AIM OF THE EXERCISE »
Nothing outside the stretch is wanted. Repeat exactly the lines of the listing below from the one that contains "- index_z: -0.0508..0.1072" through the one that contains "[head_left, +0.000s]", both ends included.

START DATASET CONTENT

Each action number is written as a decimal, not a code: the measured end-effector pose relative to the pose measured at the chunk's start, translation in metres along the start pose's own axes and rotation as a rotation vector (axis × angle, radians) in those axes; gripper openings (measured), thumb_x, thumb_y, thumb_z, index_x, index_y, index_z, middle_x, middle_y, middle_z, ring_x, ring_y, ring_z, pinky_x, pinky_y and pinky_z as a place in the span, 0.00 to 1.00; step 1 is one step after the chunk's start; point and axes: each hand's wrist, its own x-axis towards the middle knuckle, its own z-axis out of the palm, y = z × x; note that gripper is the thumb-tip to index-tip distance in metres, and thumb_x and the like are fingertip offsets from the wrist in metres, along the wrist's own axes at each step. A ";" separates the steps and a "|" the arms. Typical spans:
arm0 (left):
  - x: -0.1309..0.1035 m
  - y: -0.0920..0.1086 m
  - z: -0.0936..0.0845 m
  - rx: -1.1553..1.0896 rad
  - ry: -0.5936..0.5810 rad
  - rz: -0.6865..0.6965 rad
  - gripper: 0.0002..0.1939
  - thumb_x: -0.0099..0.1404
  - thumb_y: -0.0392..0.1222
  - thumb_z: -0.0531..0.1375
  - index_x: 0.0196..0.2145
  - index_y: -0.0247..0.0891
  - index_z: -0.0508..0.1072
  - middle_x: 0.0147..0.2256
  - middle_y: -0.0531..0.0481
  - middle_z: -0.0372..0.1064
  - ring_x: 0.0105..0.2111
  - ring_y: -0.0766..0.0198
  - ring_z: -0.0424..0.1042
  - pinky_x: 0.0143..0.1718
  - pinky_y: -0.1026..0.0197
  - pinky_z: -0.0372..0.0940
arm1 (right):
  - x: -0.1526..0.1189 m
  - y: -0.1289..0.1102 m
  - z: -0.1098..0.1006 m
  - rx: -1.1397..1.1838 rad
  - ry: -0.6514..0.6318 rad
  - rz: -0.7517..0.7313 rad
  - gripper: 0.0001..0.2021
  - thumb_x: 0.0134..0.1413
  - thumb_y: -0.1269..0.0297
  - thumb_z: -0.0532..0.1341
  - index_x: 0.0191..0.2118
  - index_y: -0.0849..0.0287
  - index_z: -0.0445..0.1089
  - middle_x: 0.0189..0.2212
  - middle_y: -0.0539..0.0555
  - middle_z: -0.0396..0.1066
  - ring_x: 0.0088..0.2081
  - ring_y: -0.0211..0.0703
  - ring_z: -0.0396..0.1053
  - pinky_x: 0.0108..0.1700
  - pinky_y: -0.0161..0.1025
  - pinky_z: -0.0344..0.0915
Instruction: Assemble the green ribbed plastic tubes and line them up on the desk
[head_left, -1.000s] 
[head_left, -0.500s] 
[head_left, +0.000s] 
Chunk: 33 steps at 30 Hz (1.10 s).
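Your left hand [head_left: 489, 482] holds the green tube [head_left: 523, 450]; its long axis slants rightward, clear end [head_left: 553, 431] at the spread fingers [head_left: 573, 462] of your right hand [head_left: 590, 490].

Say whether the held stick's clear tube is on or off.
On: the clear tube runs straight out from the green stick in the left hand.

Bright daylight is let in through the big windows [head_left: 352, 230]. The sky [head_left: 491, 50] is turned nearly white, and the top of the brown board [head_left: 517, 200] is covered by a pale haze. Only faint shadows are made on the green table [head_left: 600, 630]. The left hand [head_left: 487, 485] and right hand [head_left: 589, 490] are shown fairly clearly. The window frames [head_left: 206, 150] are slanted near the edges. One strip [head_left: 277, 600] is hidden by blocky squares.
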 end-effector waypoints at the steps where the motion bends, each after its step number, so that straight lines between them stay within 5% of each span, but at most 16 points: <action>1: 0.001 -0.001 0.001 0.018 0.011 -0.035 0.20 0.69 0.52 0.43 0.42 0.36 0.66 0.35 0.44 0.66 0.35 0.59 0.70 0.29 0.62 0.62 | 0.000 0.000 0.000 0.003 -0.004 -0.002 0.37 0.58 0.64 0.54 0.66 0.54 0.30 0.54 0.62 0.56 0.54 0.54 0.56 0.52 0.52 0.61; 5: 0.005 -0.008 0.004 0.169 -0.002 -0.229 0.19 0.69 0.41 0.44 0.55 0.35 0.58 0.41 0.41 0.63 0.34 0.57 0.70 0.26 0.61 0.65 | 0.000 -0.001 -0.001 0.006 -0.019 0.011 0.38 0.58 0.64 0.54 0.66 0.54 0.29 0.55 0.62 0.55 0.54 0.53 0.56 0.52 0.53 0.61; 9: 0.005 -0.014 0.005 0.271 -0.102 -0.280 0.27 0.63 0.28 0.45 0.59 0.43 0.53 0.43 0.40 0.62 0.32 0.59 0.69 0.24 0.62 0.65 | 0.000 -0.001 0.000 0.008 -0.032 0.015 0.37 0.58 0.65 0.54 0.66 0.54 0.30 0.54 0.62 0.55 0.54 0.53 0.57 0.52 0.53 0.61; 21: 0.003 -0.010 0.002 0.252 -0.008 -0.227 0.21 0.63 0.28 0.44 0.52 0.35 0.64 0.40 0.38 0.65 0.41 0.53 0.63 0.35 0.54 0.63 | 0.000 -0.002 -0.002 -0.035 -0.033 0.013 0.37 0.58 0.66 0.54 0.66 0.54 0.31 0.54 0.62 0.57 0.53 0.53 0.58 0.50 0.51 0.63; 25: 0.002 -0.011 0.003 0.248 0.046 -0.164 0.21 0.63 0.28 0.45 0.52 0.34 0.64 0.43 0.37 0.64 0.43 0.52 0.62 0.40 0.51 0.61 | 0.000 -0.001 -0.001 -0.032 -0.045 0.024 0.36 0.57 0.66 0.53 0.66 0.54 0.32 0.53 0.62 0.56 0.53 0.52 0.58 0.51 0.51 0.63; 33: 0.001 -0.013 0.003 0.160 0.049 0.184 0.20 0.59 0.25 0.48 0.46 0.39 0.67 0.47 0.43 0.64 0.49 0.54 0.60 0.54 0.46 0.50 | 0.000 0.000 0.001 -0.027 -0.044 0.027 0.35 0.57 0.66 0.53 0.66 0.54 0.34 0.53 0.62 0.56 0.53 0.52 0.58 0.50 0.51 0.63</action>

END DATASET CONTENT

RESPONSE AREA »
  - index_z: -0.0508..0.1072
  - middle_x: 0.0147..0.2256
  - middle_y: -0.0531..0.0481
  - middle_z: -0.0372..0.1064
  - ring_x: 0.0105..0.2111
  - ring_y: -0.0766..0.0198
  - ring_z: -0.0424..0.1042
  - pinky_x: 0.0143..0.1718
  - pinky_y: -0.1026..0.0197
  - pinky_z: -0.0372..0.0940
arm1 (right):
  - x: -0.1526..0.1189 m
  - y: -0.1289..0.1102 m
  - z: -0.1098..0.1006 m
  - rx: -1.1397..1.1838 rad
  - ry: -0.6514..0.6318 rad
  - rz: -0.7517..0.7313 rad
  - gripper: 0.0001..0.2021
  - thumb_x: 0.0134..0.1413
  - thumb_y: -0.1269..0.0297
  - thumb_z: -0.0532..0.1341
  - index_x: 0.0191..0.2118
  - index_y: -0.0849..0.0287
  - index_z: -0.0445..0.1089
  - middle_x: 0.0189..0.2212
  - middle_y: -0.0539..0.0555
  - middle_z: -0.0396..0.1066
  - ring_x: 0.0088..0.2081
  - ring_y: -0.0211..0.0703
  - ring_z: -0.0396..0.1053
  - pinky_x: 0.0108..0.1700
  - pinky_y: -0.0161..0.1025
  - pinky_z: -0.0344..0.0915
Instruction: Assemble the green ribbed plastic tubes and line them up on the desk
[head_left, -1.000s] 
[head_left, -0.500s] 
[head_left, +0.000s] 

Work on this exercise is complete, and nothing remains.